=== PROMPT ===
From the listing below, copy each line that holds "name".

═══

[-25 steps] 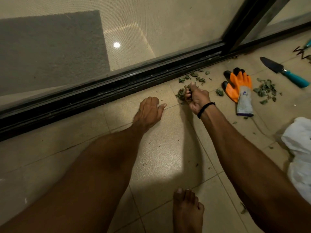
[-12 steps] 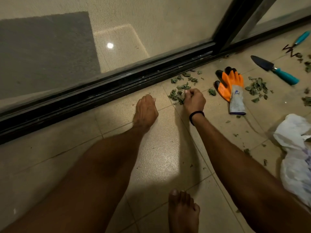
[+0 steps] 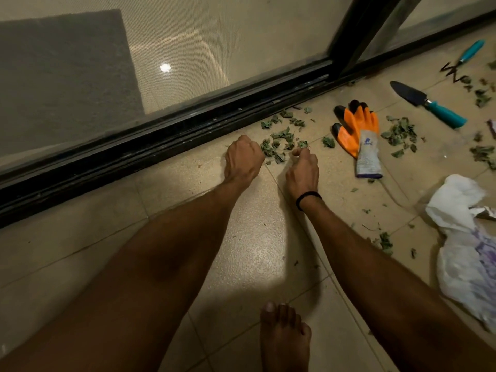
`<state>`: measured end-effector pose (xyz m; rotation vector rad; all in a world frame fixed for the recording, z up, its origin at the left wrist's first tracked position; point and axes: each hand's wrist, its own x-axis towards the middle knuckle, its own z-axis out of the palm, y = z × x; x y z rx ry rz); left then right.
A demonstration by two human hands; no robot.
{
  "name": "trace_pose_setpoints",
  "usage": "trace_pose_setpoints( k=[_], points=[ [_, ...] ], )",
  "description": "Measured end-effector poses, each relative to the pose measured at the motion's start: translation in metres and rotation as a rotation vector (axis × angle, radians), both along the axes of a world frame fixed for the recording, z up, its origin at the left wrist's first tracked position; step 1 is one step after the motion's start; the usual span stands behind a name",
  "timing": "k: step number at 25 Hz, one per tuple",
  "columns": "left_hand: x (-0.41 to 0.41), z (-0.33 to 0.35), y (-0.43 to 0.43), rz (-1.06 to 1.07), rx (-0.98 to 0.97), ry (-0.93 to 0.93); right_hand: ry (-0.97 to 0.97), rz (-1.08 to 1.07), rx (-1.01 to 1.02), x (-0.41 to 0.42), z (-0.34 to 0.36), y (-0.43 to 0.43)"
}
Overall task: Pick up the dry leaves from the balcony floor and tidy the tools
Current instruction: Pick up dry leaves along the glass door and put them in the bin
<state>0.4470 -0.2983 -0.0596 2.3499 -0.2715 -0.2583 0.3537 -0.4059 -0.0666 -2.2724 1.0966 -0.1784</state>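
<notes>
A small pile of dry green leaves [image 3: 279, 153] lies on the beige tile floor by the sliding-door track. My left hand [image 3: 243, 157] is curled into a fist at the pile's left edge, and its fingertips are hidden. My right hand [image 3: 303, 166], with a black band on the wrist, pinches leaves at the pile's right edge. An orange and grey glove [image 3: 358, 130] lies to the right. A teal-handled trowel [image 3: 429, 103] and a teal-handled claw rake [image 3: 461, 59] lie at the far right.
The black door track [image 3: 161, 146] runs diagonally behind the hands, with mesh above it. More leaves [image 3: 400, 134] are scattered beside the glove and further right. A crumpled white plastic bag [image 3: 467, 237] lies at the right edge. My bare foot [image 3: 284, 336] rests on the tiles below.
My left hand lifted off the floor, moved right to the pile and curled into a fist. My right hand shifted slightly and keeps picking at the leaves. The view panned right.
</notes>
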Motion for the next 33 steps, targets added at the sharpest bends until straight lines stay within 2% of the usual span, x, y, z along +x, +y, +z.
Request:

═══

=== TASK RESPONSE ===
  "name": "trace_pose_setpoints",
  "description": "Measured end-effector poses, each relative to the pose measured at the motion's start: translation in metres and rotation as a rotation vector (axis × angle, radians), both along the axes of a world frame fixed for the recording, z up, its origin at the left wrist's first tracked position; step 1 is one step after the motion's start; the usual span stands behind a name",

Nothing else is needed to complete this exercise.